The Biden administration is taking heat from critics for not doing enough to stop the normalization of Syria President Bashar Al-Assadthe government of Arab countries.
Bipartisan policy letter from Syria, addressed to the US President Joe Biden and Secretary of State Anthony Blinkensigned by around 40 former senior officials and experts, calling for a second look at Syria policy, as Elizabeth Hagedorn reports.
The catalyst for the letter is the accelerating trend toward normalization of the Assad government by Arab states since the February earthquake in Turkey and Syria.
The letter calls on the Biden Administration to oppose normalization in deed and word; greater use of sanctions; use a strategic approach to aid; and expanding entry points and pathways for humanitarian assistance, including outside the control of the Syrian government and the UN system.
Syria is an open wound in US Middle East policy. Since the Syrian uprising in 2011, and the subsequent civil war, nothing has worked for Assad, who has been on the road several times, but is now back on the regional circuit and receiving senior Arab delegations in the Damascus.
For Assad, and his Iranian and Russian backers, this is a win of sorts. The Syrian president was happy to rule amid the ruins, and now, after the earthquake, visitors arrive with checks for aid and earlier offers of diplomatic recovery in Arab quarters.
The letter is an understandable expression of frustration and a worthy attempt to start a discussion; less than a workable blueprint. Syria is a tragedy, and its people certainly deserve a retreat and a chance for a better future. But it is difficult to imagine, at this stage, the US coming together to begin a political process to co-opt the so-called ‘Astana group’ of Russia, Turkey and Iran in recent years.
The United States and the West do not seem to be using any tricks to promote UN Security Council resolution 2254, the outdated benchmark resolution on Syria. And devising aid methods that elude the Syrian government and the UN aid system seems like a stretch – especially given the regional trend toward engagement or normalization, and other US priorities in the region.
It is also difficult to imagine a reset in US policy towards Turkey that would force Ankara to change its position on Syria, as the letter suggests. Turkey’s connection between the US-backed Syrian Democratic Forces (SDF) and the Kurdistan Workers’ Party (PKK), which Washington considers a terrorist group, is well-entrenched. The US also wants Turkey to approve Sweden’s bid for NATO membership. Other agenda items in Turkey include Russia, Ukraine, Iraq, whatever Tayyip Erdogan was accepted stays or goes as president — and so on.
The State Department’s message is that Syria policy is unchanged and does not support normalization. There are currently no plans to withdraw the approximately 900 US troops, sanctions are quickly added, and the D-ISIS mission continues.
US Assistant Secretary of State Barbara Leafhowever, he put a new spin on engagement, saying at a recent Al-Monitor event that the message from the US to regional partners is “if you’re going to fight the regime, get something for it.”
At the top of the “get” list is cracking down on Syria’s role in the illegal captagon trade, as Adam Lucente reports.
Moreover, it is difficult to imagine, more than a few hopes to fall down from the Arab aid that Assad is receiving.
Leaf told Al-Monitor that she is skeptical that contact with Assad will drive him out of Iran, an argument used by some Arab states to justify normalization.
It’s also hard to argue this week that Syria is on the administration’s back burner, as it appears to be expanding as a battleground between the United States and the Islamic Revolutionary Guard Corps’ (IRGC) Quds Force and its Syrian affiliates. .
After a series of attacks on US bases in Syria last week, US Army Gen.
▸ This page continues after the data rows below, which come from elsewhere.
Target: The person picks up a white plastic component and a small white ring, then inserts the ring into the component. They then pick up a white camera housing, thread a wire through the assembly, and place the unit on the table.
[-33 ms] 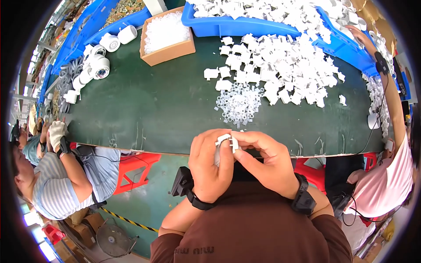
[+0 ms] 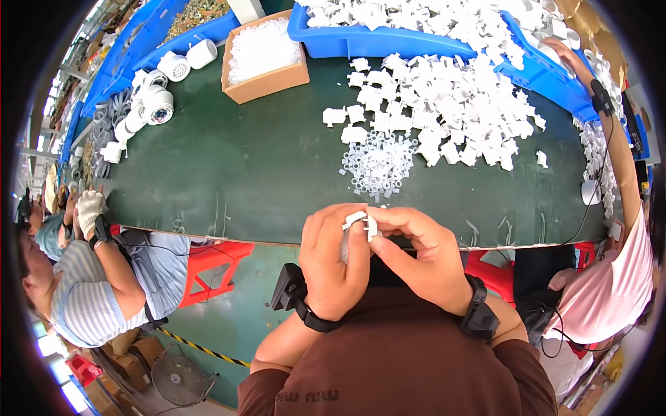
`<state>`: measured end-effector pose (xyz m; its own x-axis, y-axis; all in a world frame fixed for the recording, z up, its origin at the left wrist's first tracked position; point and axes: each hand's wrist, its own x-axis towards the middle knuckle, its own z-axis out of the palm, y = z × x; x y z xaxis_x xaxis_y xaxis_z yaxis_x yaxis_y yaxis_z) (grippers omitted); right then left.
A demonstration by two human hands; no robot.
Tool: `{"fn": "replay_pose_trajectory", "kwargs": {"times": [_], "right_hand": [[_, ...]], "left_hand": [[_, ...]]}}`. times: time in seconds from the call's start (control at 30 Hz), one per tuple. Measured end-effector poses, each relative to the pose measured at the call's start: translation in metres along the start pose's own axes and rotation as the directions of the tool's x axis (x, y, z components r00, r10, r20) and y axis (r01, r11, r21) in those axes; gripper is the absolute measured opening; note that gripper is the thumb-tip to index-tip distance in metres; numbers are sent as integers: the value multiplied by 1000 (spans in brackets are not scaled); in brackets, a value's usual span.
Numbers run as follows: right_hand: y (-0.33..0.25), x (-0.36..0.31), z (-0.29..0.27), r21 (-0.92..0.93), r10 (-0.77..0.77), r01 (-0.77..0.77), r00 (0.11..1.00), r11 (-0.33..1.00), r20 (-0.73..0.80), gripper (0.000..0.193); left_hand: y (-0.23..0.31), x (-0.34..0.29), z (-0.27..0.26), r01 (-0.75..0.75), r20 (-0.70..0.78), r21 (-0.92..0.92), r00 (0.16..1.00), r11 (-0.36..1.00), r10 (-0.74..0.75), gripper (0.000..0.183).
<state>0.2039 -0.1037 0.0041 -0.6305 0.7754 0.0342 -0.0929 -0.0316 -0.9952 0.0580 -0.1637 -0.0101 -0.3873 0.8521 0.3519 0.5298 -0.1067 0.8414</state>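
White plastic clip (image 2: 361, 222) pinched by left hand (image 2: 333, 267) and right hand (image 2: 420, 260), both grips pressed together, clip's underside hidden by fingers.

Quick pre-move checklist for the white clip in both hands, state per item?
1. White clip held by both hands: ok, left hand and right hand pinch it at the fingertips.
2. Clip parts fully seated: cannot tell, fingers cover the joint.
3. Clear rings within reach: ok, heap lies just ahead on the green table.
4. White parts stocked: ok, big pile.
5. Table edge space free of a co-worker's arm: ok, it stays far right.
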Motion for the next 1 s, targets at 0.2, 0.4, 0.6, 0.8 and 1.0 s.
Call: {"fn": "replay_pose_trajectory", "kwargs": {"times": [0.2,0.4,0.6,0.8,1.0], "right_hand": [[7,1,9,17,-36,38,992,999,-123,35],[16,-1,13,46,-65,75,981,996,-184,35],[17,-3,8,-131,-117,96,979,987,-168,38],[21,-4,9,-151,-124,97,975,984,-184,37],[21,-6,9,-181,-140,106,972,978,-189,36]], "left_hand": [[-2,0,4,-76,3,59,997,995,76,22],[-3,0,6,-104,13,69,995,992,103,25],[-7,-2,8,-121,3,57,993,991,121,28],[-10,-3,12,-158,3,88,987,983,158,29],[-8,-6,14,-153,8,143,988,978,154,30]]}}
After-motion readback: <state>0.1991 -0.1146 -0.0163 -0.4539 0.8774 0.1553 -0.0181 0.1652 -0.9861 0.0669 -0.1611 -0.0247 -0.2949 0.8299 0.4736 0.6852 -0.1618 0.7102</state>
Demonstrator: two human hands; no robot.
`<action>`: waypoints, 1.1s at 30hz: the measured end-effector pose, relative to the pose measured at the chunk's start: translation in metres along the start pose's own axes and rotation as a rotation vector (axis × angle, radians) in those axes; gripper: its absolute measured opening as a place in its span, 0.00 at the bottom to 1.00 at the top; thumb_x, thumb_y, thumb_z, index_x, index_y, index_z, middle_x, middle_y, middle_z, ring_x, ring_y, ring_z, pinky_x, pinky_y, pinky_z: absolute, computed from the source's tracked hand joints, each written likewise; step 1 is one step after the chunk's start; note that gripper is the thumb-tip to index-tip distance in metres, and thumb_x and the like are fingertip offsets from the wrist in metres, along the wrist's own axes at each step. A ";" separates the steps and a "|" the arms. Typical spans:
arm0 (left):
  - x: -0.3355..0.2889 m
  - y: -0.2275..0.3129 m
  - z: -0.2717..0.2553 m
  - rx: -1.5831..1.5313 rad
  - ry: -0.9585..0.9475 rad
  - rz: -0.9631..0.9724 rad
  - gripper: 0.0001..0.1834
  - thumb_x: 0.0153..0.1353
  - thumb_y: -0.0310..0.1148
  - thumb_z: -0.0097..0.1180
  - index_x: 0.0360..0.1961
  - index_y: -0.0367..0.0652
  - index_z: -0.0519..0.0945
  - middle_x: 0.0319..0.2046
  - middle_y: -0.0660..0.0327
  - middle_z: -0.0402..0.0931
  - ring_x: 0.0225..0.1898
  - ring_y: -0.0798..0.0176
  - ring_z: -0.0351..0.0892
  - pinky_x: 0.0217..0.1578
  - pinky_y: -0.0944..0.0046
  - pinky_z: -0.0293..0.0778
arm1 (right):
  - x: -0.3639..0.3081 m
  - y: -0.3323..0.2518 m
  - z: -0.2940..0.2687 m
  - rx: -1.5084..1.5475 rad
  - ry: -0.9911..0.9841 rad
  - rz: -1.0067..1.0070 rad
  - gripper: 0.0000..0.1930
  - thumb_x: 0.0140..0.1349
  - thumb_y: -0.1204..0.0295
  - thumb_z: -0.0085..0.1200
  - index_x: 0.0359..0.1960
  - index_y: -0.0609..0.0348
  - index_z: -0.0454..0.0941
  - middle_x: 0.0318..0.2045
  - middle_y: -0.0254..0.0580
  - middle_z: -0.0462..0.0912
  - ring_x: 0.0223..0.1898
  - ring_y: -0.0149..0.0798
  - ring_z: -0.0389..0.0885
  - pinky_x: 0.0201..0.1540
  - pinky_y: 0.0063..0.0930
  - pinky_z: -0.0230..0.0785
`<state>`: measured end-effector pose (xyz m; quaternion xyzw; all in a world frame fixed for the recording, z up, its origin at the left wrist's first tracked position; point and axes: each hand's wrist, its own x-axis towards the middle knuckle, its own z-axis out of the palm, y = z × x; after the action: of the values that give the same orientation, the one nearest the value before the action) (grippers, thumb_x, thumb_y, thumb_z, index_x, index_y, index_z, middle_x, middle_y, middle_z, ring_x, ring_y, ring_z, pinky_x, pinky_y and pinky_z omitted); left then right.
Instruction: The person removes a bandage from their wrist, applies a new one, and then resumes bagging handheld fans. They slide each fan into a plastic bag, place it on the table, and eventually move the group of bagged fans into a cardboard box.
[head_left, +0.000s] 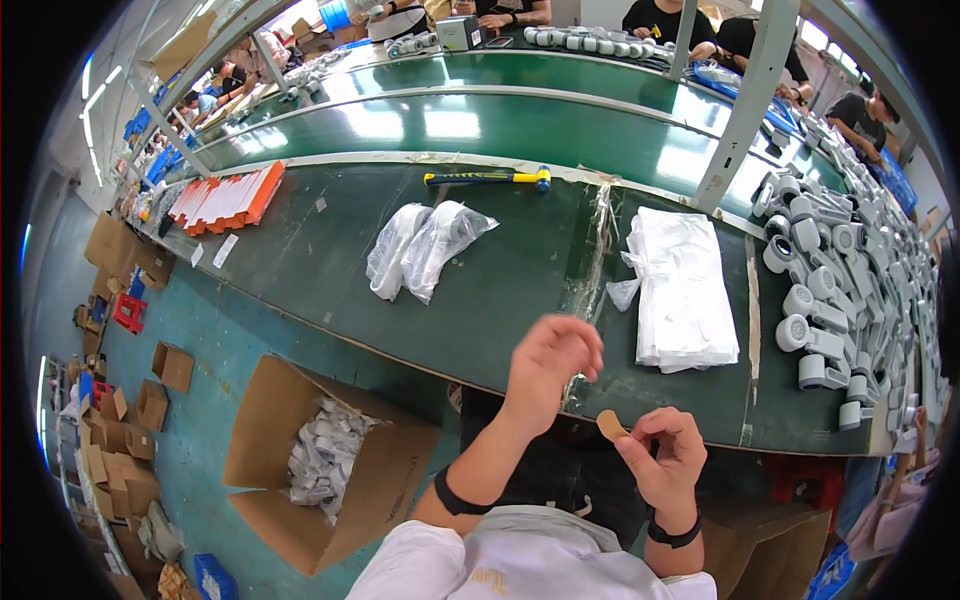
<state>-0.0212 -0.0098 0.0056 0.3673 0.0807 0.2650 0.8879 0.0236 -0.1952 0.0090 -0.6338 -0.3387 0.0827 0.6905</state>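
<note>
My right hand [665, 455], near the front edge of the green bench, pinches a small tan strip [611, 425] between thumb and fingers. To its left and a little higher, my left hand [550, 365] hovers over the bench edge. Its fingers are loosely bent, with nothing visible in them. A stack of flat white plastic bags [682, 290] lies on the bench just beyond my hands. Farther left rest two white parts wrapped in clear plastic [425, 250]. A yellow and blue hammer [488, 178] lies along the back of the bench.
A heap of grey plastic parts [840, 270] covers the right end. Orange-and-white strips [228, 197] sit at the far left. Below the front edge stands an open carton [390, 470] holding bagged parts. A metal post [745, 110] rises behind. Co-workers sit across the green conveyor [480, 115].
</note>
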 end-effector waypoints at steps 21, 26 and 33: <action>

Mark MilleyChairman of the Joint Chiefs of Staff, he told members of Congress on March 28 that the United States should target the Quds Force “hardly” to deter future rocket and drone attacks, as Jared Szuba reports.
Two Iranian-made drones struck a US base in Hasakah province in northeastern Syria last week, killing a contractor and wounding five other Americans, including four US troops, starting an escalatory spiral that led to US strikes that killed eight Iranian-backed fighters in Syria.
Israel has bombed Iranian proxy forces in Syria an estimated six times so far this year.
Neither US policy nor critics’ alternatives are likely to make life better for 17 million Syrians, with more than 4 million in need of aid. The country remains divided and occupied, millions are facing displacement and hardship, and sanctions are putting pressure on the people and not on Assad.
“Syrians in government-held areas receive barely an hour of state electricity each day, spending the rest of their days in complete darkness amid a power crisis that is plaguing the war-torn country, ” wrote our correspondent in Damascus.
“It is hard to imagine that Syria could get any worse,” he writes Josh Rogin in the Washington Post, but it could, including the prospect that the state will fall under the pressure of politics and economic hardship. For that reason, Syria deserves a second and maybe a third look, because Syrians have suffered too much for too long.